-- What you should do --
Would you write out the entries below word for word, omitting the pictures?

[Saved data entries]
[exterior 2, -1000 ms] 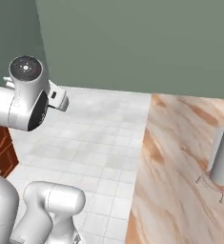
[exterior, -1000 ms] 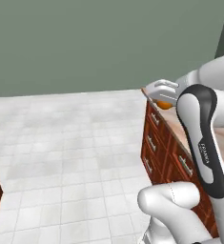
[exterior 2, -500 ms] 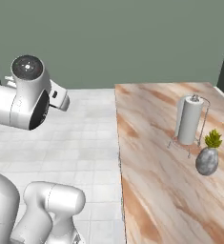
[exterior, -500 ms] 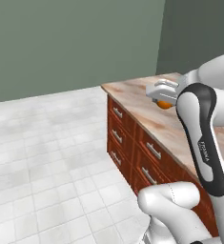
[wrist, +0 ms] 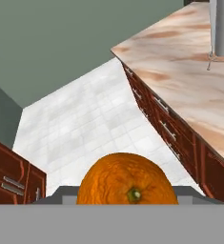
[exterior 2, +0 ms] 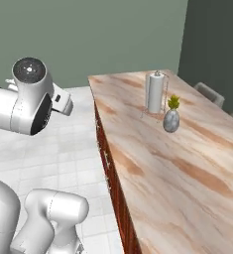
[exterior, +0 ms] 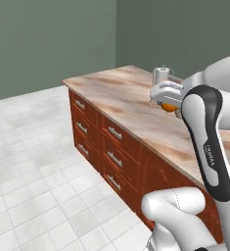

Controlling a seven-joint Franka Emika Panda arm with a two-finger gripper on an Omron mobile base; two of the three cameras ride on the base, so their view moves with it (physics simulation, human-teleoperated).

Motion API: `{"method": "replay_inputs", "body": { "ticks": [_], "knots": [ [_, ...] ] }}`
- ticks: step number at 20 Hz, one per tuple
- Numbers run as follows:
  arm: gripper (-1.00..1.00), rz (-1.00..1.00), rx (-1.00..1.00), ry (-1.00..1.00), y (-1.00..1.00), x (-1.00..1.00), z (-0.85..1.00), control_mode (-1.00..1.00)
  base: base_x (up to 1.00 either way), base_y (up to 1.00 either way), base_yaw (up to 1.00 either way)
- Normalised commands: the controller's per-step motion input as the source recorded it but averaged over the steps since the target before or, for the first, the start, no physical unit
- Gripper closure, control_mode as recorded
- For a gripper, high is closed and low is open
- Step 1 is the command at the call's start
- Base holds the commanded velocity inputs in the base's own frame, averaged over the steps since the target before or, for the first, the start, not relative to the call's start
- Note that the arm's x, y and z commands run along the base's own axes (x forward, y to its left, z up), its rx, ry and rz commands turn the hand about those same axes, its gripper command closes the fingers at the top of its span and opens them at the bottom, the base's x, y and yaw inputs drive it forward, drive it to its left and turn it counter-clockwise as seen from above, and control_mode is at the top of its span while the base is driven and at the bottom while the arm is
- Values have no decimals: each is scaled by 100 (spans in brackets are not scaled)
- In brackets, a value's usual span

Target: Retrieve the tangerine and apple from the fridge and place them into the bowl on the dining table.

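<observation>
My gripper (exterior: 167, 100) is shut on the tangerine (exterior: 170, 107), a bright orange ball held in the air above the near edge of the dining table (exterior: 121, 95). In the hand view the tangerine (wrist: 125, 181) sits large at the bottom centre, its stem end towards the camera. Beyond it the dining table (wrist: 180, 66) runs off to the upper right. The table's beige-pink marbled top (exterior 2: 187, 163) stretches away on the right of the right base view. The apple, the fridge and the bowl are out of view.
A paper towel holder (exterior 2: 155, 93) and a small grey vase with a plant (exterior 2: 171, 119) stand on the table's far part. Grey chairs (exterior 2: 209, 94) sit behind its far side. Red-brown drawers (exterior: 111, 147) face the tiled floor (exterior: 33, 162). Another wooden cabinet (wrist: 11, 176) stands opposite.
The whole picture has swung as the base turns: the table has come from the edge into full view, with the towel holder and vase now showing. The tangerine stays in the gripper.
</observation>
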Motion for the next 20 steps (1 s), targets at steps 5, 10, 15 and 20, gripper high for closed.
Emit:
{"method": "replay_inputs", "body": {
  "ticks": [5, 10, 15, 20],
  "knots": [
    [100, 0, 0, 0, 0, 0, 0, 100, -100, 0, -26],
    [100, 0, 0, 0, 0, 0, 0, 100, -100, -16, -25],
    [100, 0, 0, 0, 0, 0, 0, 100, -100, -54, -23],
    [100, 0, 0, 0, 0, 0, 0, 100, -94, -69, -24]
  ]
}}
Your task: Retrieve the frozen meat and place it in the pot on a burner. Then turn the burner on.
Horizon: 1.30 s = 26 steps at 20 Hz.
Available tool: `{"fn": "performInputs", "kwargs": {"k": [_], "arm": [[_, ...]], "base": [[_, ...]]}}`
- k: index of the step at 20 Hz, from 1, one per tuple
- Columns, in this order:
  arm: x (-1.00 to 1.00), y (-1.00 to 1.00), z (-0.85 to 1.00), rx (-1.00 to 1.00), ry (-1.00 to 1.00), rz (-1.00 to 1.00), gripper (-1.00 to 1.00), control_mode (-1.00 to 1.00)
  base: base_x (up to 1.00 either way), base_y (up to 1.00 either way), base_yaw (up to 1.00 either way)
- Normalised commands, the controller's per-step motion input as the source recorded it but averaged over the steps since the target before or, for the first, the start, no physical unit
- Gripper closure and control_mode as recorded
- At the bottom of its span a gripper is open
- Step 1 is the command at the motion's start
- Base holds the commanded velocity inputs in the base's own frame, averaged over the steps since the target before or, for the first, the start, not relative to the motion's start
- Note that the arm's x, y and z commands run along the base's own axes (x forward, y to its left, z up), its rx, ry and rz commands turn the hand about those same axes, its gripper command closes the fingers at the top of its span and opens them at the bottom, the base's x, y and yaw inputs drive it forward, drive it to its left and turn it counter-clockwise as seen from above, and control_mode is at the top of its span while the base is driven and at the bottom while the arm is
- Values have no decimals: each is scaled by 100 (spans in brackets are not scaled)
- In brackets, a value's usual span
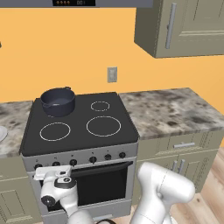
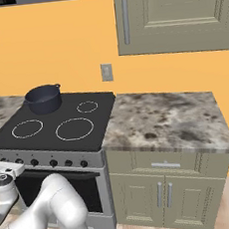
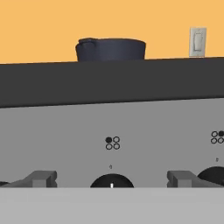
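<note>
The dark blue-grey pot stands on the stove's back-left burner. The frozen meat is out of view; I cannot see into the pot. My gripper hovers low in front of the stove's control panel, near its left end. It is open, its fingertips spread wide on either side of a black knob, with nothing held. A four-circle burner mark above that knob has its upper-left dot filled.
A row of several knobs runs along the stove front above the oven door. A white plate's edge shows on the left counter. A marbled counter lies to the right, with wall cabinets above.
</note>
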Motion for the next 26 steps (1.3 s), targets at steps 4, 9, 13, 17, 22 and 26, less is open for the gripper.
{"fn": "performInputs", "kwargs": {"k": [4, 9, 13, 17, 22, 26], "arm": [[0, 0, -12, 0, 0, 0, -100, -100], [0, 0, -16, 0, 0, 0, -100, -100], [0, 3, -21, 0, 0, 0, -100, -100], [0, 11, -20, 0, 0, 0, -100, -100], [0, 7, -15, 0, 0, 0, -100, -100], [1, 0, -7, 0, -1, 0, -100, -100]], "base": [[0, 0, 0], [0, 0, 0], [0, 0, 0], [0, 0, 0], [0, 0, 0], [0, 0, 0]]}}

-- Written answer --
[exterior 2, -1000 ms] 
[exterior, -1000 ms] 
[exterior 2, -500 ms] 
[exterior, -500 ms] 
[wrist, +0 ms] 
[exterior 2, +0 ms] 
[exterior, +0 ms] 

Controlling a seven-joint Franka Emika Panda arm with a two-finger gripper on an Omron mobile base; two of the three cameras ride on the base, so their view moves with it (physics simulation, human-teleoperated).

Motion API: `{"method": "replay_inputs", "body": { "ticks": [_], "knots": [ [_, ...] ] }}`
- ticks: step number at 20 Hz, one per tuple
- Numbers run as follows:
  arm: gripper (-1.00..1.00), rz (-1.00..1.00), rx (-1.00..1.00), ry (-1.00..1.00), y (-1.00..1.00), x (-1.00..1.00), z (-0.85..1.00), control_mode (-1.00..1.00)
  base: base_x (up to 1.00 either way), base_y (up to 1.00 either way), base_yaw (up to 1.00 either way)
- Normalised commands: the controller's per-step motion input as the source recorded it but averaged over the steps since the target before or, for the first, the start, no physical unit
- Gripper closure, control_mode as recorded
- For a gripper, high is closed and low is open
- Step 1 is the command at the call's start
- Base holds the commanded velocity inputs in the base's own frame, averaged over the steps since the target before or, for the first, the start, not relative to the call's start
- Note that the arm's x, y and z commands run along the base's own axes (x forward, y to its left, z up), its rx, ry and rz commands turn the hand about those same axes, its gripper command closes the fingers at the top of its span and opens them at the bottom, the base's x, y and yaw inputs drive it forward, drive it to its left and turn it counter-clockwise as seen from above, and control_mode is at the top of its span while the base is driven and at the bottom while the arm is
- Values have no decimals: each is scaled by 100 (spans in brackets are not scaled)
- In brackets, a value's usual span

Target: Retrieve the tangerine and apple from the fridge and place them into the bowl on the dining table.

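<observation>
My gripper (exterior: 167, 100) is shut on the tangerine (exterior: 170, 107), a bright orange ball held in the air above the near edge of the dining table (exterior: 121, 95). In the hand view the tangerine (wrist: 125, 181) sits large at the bottom centre, its stem end towards the camera. Beyond it the dining table (wrist: 180, 66) runs off to the upper right. The table's beige-pink marbled top (exterior 2: 187, 163) stretches away on the right of the right base view. The apple, the fridge and the bowl are out of view.
A paper towel holder (exterior 2: 155, 93) and a small grey vase with a plant (exterior 2: 171, 119) stand on the table's far part. Grey chairs (exterior 2: 209, 94) sit behind its far side. Red-brown drawers (exterior: 111, 147) face the tiled floor (exterior: 33, 162). Another wooden cabinet (wrist: 11, 176) stands opposite.
The whole picture has swung as the base turns: the table has come from the edge into full view, with the towel holder and vase now showing. The tangerine stays in the gripper.
</observation>
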Motion for the next 20 steps (1 s), targets at steps 5, 10, 15 and 20, gripper high for closed.
Emit:
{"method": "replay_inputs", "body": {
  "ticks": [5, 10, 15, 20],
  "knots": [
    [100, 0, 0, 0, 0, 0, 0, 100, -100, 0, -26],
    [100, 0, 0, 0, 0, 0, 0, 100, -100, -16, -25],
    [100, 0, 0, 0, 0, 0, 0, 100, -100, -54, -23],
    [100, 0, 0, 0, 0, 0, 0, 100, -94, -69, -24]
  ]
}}
Your task: Retrieve the frozen meat and place it in the pot on a burner. Then turn the burner on.
Horizon: 1.30 s = 26 steps at 20 Hz.
Available tool: `{"fn": "performInputs", "kwargs": {"k": [_], "arm": [[_, ...]], "base": [[_, ...]]}}`
- k: index of the step at 20 Hz, from 1, one per tuple
- Columns, in this order:
  arm: x (-1.00 to 1.00), y (-1.00 to 1.00), z (-0.85 to 1.00), rx (-1.00 to 1.00), ry (-1.00 to 1.00), rz (-1.00 to 1.00), gripper (-1.00 to 1.00), control_mode (-1.00 to 1.00)
  base: base_x (up to 1.00 either way), base_y (up to 1.00 either way), base_yaw (up to 1.00 either way)
- Normalised commands, the controller's per-step motion input as the source recorded it but averaged over the steps since the target before or, for the first, the start, no physical unit
- Gripper closure and control_mode as recorded
- At the bottom of its span a gripper is open
- Step 1 is the command at the motion's start
- Base holds the commanded velocity inputs in the base's own frame, averaged over the steps since the target before or, for the first, the start, not relative to the motion's start
- Note that the arm's x, y and z commands run along the base's own axes (x forward, y to its left, z up), its rx, ry and rz commands turn the hand about those same axes, its gripper command closes the fingers at the top of its span and opens them at the bottom, the base's x, y and yaw inputs drive it forward, drive it to its left and turn it counter-clockwise as seen from above, and control_mode is at the top of its span while the base is driven and at the bottom while the arm is
- Values have no decimals: each is scaled by 100 (spans in brackets are not scaled)
- In brackets, a value's usual span
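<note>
The dark blue-grey pot stands on the stove's back-left burner. The frozen meat is out of view; I cannot see into the pot. My gripper hovers low in front of the stove's control panel, near its left end. It is open, its fingertips spread wide on either side of a black knob, with nothing held. A four-circle burner mark above that knob has its upper-left dot filled.
A row of several knobs runs along the stove front above the oven door. A white plate's edge shows on the left counter. A marbled counter lies to the right, with wall cabinets above.
</note>
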Motion for the next 26 steps (1.3 s), targets at steps 4, 9, 13, 17, 22 and 26, less is open for the gripper.
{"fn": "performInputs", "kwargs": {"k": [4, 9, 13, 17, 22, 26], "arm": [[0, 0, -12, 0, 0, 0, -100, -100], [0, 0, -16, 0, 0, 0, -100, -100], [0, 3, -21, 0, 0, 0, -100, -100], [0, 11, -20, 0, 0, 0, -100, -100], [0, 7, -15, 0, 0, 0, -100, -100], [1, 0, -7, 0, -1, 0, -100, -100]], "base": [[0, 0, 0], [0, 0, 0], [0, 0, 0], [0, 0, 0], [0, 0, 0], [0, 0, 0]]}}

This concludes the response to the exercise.